# TASK TO CARRY OUT
Scan the data for "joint" and copy each matching line.
'''
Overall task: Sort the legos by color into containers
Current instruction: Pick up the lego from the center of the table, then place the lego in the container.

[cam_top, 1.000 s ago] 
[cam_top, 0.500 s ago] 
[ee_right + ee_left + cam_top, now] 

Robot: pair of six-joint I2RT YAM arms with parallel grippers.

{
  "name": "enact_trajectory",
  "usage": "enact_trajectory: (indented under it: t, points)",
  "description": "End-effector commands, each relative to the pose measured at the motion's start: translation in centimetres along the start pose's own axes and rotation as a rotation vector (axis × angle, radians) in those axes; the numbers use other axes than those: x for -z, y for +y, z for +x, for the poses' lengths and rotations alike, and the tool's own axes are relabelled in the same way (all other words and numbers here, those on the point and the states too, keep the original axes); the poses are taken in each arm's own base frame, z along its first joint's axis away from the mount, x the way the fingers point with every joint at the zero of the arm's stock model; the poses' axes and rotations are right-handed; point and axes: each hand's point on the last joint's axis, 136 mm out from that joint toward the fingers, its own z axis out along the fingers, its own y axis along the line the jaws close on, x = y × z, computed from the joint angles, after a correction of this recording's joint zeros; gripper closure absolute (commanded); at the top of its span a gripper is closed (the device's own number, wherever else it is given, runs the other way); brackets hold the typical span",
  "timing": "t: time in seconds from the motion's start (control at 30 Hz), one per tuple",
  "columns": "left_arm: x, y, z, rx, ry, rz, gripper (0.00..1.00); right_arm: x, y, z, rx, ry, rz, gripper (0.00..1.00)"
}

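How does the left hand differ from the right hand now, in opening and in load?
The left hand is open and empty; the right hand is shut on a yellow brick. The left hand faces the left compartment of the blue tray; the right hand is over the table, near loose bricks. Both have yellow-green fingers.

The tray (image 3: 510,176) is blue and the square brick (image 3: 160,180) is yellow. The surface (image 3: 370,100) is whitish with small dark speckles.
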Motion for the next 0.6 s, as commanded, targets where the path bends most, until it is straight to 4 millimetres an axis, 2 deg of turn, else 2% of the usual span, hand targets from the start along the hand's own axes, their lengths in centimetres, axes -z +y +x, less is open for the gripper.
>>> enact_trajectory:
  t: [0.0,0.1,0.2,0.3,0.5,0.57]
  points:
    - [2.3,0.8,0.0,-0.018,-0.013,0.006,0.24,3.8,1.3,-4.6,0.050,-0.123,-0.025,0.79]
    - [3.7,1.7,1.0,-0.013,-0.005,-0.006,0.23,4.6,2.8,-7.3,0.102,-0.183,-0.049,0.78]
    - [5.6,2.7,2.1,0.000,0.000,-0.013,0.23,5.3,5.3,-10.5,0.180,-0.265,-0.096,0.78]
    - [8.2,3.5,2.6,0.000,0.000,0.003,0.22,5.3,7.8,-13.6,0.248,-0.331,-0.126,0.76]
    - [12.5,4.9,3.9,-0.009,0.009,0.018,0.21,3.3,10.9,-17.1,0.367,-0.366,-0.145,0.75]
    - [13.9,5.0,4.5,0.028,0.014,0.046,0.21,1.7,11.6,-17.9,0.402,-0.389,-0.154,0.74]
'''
# ANSWER BOX
Robot: pair of six-joint I2RT YAM arms with parallel grippers.
  "description": "End-effector commands, each relative to the pose measured at the motion's start: translation in centimetres along the start pose's own axes and rotation as a rotation vector (axis × angle, radians) in those axes; the numbers use other axes than those: x for -z, y for +y, z for +x, for the poses' lengths and rotations alike, and the tool's own axes are relabelled in the same way (all other words and numbers here, those on the point and the states too, keep the original axes); the poses are taken in each arm's own base frame, z along its first joint's axis away from the mount, x the way the fingers point with every joint at the zero of the arm's stock model; the poses' axes and rotations are right-handed; point and axes: each hand's point on the last joint's axis, 136 mm out from that joint toward the fingers, its own z axis out along the fingers, its own y axis along the line the jaws close on, x = y × z, computed from the joint angles, after a correction of this recording's joint zeros; gripper closure absolute (commanded); at the top of its span a gripper is closed (the device's own number, wherever else it is given, runs the other way); brackets hold the typical span",

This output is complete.